### SOURCE DATA
=== Begin Enclosure ===

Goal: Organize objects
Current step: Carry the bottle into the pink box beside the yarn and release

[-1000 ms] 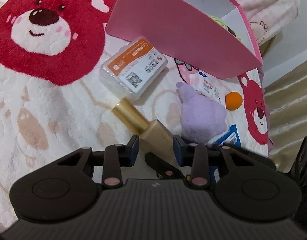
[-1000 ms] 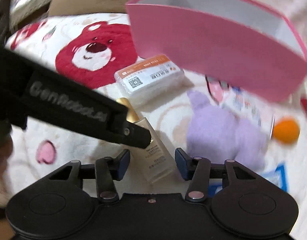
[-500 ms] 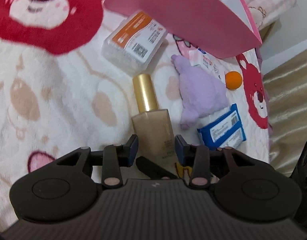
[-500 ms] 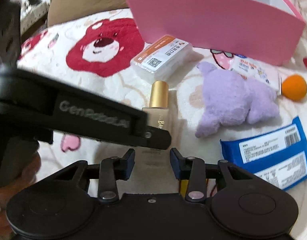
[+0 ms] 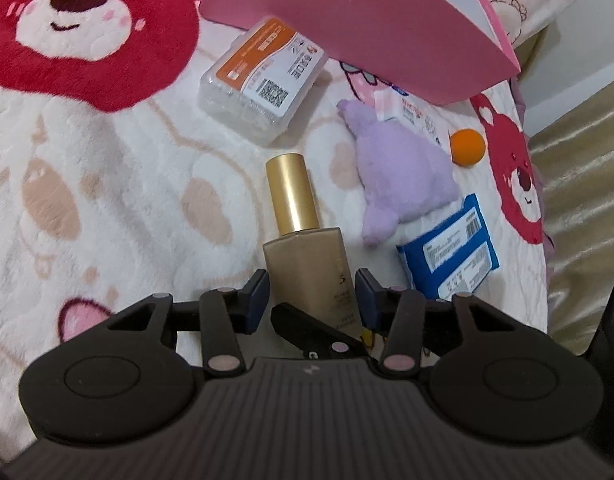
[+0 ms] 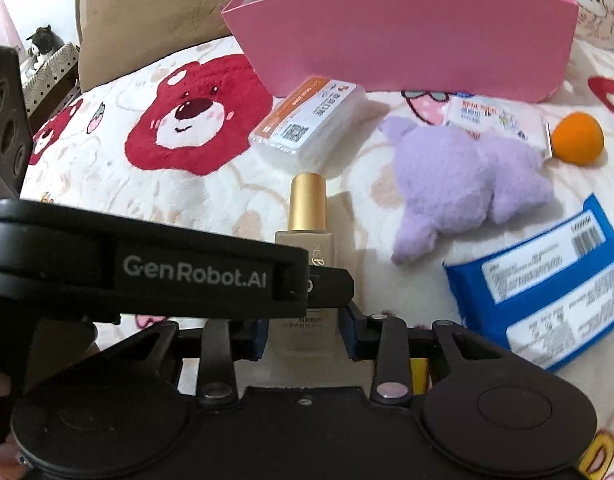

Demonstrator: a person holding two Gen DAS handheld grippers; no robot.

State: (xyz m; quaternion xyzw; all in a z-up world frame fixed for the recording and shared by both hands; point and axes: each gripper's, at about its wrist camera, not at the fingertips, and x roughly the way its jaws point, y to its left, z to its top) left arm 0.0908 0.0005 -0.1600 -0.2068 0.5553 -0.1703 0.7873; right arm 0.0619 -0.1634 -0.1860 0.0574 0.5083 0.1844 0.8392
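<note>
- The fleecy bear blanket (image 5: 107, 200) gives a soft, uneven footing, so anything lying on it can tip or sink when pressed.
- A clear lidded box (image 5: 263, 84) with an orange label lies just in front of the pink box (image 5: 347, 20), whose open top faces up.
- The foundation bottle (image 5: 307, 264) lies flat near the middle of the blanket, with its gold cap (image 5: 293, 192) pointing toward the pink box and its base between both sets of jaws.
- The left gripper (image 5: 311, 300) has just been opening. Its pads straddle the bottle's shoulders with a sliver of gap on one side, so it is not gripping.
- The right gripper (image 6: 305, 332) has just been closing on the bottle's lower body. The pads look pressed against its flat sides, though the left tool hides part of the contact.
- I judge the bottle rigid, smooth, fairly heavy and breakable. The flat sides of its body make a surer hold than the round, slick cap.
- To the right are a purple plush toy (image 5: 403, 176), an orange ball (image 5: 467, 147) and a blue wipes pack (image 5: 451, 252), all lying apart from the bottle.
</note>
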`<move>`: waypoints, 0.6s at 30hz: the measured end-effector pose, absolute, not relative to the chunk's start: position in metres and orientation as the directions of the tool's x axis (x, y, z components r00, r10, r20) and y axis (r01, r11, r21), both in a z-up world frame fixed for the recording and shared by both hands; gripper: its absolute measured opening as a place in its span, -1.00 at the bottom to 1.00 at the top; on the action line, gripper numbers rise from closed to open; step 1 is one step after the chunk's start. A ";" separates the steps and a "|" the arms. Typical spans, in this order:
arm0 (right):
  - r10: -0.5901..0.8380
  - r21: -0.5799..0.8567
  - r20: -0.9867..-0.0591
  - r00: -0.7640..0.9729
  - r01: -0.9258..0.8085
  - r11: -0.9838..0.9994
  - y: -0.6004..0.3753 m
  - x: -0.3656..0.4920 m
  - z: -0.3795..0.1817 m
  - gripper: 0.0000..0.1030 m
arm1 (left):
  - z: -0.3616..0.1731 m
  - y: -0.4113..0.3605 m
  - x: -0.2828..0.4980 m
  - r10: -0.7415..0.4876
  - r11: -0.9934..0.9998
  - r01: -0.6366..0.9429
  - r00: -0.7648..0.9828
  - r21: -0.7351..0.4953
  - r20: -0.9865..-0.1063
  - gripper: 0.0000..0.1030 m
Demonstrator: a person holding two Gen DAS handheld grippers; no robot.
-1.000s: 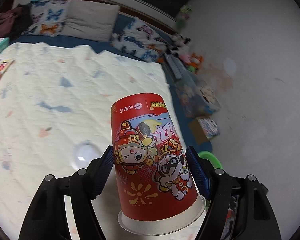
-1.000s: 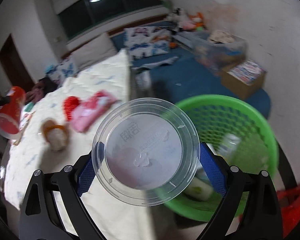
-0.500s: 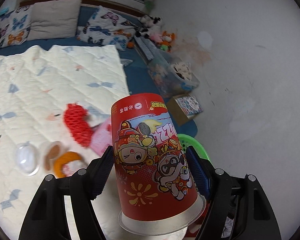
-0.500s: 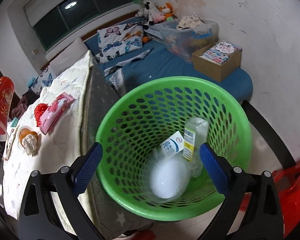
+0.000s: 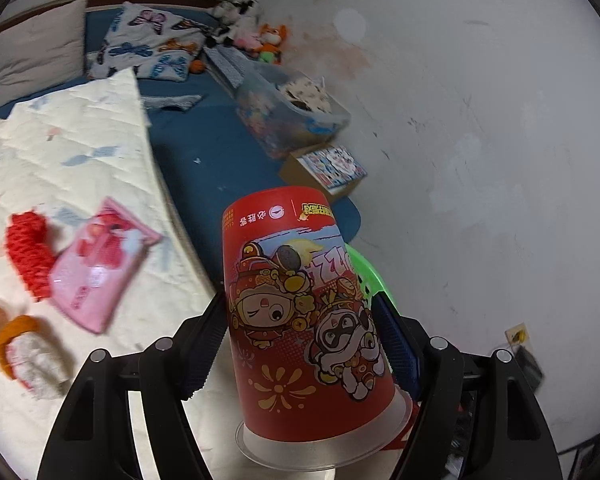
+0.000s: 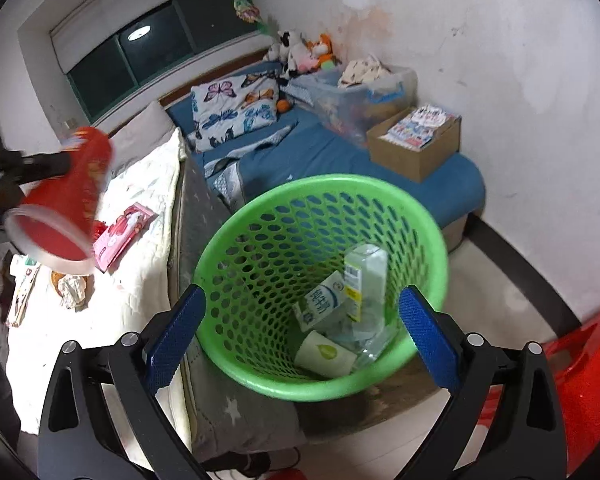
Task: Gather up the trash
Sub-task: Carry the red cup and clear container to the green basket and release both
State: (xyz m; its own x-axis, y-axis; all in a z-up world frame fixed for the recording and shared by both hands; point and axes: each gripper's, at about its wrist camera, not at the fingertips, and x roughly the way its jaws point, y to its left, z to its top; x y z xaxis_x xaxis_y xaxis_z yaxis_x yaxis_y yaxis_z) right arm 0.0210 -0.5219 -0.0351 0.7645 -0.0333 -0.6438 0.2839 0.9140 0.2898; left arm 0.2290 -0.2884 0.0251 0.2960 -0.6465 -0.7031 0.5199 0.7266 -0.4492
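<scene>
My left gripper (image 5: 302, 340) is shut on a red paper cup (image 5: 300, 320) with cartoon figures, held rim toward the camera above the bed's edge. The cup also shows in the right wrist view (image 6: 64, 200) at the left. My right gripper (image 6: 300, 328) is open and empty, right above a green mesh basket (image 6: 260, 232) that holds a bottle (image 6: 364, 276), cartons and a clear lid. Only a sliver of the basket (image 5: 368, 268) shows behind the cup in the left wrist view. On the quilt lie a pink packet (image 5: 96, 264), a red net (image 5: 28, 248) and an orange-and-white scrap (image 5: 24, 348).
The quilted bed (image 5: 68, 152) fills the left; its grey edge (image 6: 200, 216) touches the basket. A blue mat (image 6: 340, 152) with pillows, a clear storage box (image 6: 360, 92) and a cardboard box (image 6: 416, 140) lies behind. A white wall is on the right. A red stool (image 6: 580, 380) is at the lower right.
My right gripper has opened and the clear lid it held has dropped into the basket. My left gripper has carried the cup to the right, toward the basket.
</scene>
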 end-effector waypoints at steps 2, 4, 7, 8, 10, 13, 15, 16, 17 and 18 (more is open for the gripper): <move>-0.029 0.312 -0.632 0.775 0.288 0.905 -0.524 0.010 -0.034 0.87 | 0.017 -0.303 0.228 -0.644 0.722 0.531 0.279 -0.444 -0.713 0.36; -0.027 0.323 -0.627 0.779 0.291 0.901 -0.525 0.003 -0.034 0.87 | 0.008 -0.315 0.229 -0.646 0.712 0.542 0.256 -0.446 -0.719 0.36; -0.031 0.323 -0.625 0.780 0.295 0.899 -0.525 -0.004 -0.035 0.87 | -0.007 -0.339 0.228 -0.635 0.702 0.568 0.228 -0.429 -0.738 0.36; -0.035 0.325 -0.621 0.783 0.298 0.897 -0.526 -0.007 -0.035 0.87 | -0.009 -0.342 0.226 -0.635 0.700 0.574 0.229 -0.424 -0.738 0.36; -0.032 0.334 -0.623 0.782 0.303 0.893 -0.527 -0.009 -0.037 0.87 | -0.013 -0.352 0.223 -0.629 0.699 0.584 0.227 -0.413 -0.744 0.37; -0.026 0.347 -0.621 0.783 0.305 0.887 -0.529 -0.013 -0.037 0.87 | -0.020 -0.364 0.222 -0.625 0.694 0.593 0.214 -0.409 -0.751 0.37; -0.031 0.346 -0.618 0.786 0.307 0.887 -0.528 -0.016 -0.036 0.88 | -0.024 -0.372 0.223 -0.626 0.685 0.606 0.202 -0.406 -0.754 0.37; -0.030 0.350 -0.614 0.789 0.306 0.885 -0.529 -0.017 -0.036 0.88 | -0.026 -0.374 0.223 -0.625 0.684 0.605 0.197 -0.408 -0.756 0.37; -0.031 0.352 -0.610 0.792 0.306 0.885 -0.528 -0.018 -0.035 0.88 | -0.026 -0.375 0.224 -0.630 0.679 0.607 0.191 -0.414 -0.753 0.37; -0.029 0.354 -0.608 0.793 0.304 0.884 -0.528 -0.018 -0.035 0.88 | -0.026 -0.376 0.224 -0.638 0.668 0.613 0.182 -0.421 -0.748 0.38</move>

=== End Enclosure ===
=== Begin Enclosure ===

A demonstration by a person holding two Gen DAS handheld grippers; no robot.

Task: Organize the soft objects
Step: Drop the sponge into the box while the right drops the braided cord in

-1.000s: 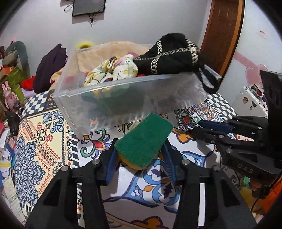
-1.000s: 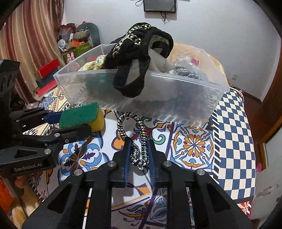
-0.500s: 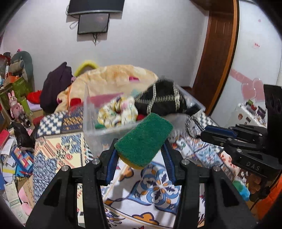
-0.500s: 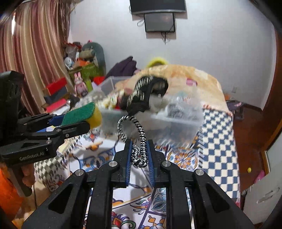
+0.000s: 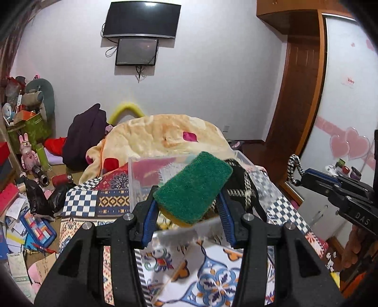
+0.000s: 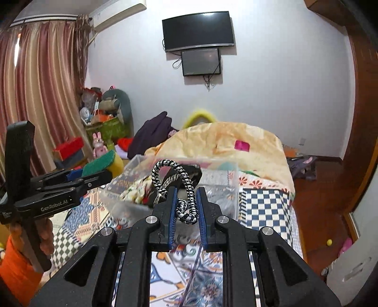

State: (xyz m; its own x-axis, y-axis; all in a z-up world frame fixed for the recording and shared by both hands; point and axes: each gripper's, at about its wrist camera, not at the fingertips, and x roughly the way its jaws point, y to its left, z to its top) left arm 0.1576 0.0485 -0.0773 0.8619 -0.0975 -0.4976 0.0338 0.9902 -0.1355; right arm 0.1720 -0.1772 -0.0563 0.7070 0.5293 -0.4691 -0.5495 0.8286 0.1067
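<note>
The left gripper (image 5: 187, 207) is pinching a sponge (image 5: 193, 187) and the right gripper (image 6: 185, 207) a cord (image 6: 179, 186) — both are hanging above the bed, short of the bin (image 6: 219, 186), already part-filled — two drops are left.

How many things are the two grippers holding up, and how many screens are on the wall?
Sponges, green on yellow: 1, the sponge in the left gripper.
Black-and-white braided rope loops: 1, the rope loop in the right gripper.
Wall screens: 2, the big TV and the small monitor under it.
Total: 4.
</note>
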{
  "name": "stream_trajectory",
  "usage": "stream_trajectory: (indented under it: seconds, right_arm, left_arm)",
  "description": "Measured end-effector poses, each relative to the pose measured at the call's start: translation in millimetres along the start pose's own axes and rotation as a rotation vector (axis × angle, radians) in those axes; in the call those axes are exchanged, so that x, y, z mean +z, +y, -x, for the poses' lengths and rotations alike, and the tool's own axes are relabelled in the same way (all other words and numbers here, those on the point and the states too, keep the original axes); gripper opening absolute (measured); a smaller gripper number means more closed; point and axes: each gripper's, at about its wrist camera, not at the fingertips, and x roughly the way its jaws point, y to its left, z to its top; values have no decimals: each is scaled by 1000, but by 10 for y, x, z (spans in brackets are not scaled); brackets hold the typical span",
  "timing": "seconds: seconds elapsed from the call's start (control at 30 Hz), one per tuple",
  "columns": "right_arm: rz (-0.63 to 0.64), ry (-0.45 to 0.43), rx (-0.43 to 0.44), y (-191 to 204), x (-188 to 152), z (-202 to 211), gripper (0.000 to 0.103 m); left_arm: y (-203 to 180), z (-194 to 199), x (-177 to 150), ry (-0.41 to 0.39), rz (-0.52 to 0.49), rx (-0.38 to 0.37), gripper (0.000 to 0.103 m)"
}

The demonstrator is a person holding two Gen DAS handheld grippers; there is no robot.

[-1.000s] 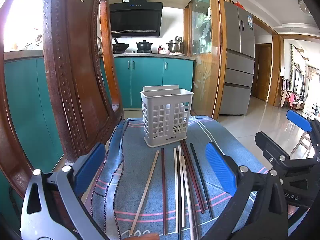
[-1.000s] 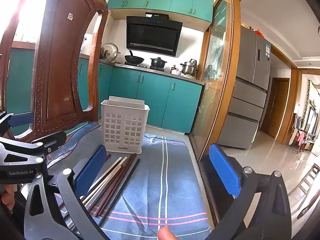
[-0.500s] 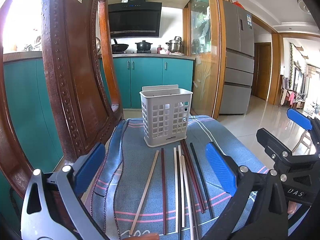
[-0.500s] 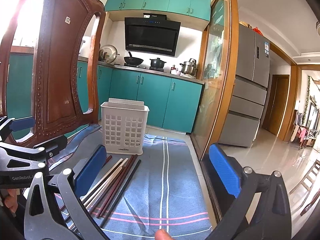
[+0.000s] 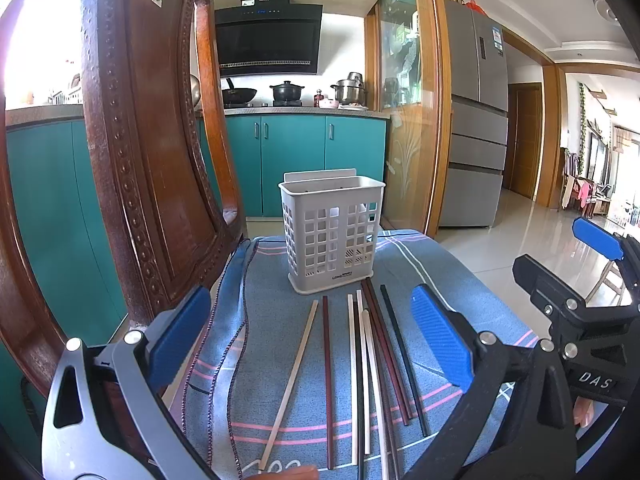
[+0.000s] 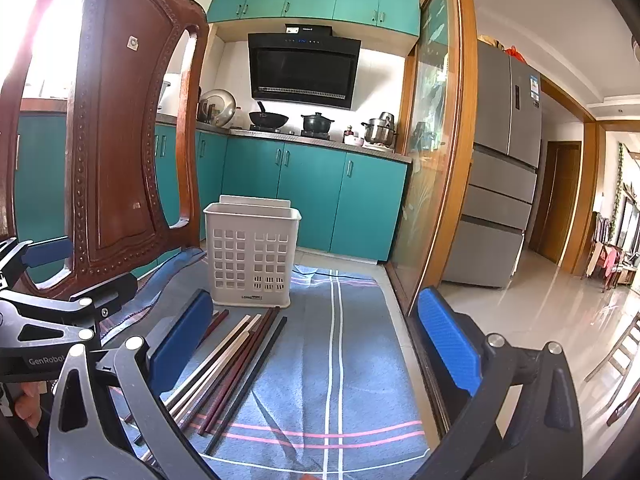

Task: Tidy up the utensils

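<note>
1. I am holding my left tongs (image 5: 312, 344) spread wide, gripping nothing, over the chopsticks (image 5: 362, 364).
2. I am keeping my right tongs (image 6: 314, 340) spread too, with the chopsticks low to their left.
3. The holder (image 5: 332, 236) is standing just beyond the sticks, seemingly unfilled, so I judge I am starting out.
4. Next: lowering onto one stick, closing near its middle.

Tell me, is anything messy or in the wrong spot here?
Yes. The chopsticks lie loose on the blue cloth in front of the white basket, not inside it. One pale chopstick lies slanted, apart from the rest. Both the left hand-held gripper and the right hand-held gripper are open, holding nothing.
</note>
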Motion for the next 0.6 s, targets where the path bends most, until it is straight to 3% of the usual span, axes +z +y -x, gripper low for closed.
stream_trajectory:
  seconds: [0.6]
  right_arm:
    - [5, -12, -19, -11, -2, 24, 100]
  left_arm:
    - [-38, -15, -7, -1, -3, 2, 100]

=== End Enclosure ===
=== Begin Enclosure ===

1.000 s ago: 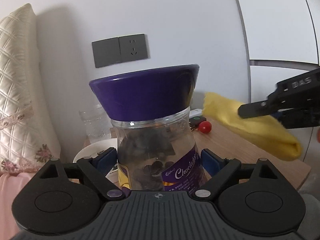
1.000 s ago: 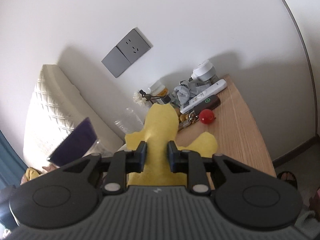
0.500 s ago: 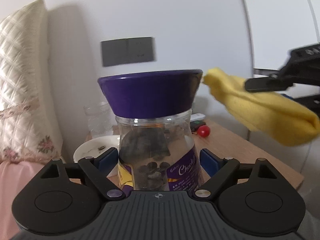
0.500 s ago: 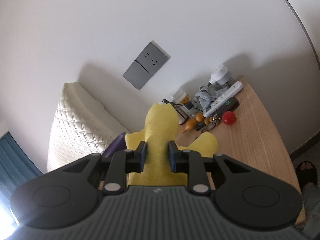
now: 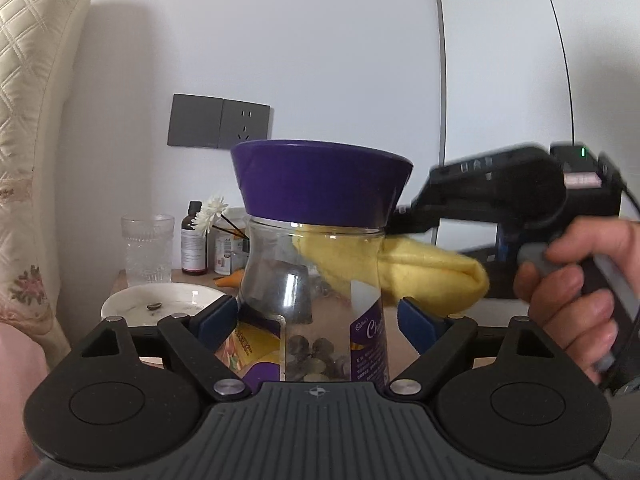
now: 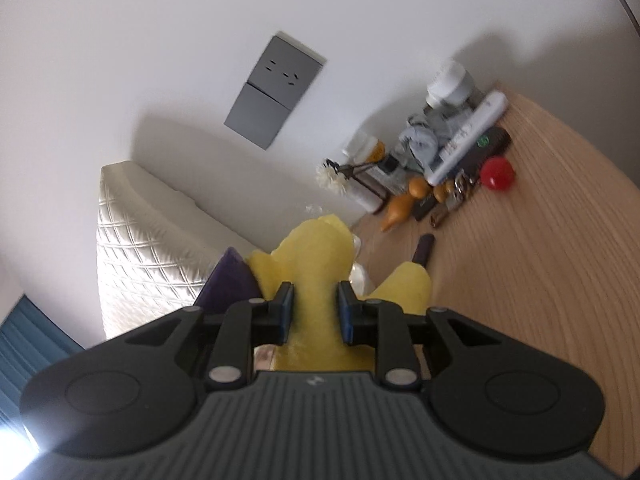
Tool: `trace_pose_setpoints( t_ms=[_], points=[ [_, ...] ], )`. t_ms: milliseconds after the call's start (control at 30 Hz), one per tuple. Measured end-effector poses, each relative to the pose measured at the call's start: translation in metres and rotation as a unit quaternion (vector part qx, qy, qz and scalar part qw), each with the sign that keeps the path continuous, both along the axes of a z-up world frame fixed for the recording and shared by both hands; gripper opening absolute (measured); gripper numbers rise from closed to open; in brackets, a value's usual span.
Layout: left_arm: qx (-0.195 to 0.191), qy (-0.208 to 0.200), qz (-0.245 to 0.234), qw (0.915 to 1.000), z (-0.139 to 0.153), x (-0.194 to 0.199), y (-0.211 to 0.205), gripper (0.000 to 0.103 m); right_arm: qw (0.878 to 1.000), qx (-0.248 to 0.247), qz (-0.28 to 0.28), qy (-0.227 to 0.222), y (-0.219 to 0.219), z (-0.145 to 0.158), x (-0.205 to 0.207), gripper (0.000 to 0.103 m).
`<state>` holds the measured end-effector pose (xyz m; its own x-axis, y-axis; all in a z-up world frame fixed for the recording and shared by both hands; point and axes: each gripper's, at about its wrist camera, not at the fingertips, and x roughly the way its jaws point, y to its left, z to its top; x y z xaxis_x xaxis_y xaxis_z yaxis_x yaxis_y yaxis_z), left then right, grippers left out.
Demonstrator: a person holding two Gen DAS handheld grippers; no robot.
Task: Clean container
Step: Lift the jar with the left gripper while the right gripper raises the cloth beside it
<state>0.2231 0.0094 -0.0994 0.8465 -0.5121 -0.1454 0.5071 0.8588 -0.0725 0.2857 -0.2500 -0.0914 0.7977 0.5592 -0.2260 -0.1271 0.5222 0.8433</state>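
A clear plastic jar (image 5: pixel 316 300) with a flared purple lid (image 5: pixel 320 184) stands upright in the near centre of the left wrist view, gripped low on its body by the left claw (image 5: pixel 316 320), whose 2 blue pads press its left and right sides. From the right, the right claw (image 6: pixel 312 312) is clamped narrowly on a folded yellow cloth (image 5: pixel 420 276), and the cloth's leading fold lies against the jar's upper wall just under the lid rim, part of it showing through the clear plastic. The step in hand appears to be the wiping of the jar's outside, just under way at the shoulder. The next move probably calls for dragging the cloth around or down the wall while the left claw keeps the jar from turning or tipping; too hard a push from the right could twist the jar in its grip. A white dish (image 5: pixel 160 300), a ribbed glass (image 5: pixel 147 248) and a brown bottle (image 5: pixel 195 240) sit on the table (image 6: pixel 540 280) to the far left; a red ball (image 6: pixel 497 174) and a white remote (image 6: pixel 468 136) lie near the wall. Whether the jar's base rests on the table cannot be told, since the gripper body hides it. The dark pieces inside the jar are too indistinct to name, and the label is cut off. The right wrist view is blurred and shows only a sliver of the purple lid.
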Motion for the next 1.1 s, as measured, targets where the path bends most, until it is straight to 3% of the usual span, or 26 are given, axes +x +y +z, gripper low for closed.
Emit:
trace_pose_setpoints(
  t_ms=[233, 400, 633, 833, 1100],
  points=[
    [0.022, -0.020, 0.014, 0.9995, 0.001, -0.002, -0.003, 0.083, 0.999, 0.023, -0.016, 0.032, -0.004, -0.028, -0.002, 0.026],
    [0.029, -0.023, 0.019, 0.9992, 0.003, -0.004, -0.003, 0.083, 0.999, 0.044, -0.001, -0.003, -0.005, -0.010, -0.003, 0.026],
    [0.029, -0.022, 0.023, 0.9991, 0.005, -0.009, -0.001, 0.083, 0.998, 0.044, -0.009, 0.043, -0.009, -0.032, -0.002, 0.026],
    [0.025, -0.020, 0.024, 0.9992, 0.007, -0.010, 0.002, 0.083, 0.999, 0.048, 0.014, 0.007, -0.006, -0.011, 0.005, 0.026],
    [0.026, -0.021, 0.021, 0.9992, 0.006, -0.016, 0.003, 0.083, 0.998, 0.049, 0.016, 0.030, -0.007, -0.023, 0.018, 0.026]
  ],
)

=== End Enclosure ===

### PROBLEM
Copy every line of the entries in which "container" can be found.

### FINISHED EXERCISE
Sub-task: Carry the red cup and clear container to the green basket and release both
Task: Clean container

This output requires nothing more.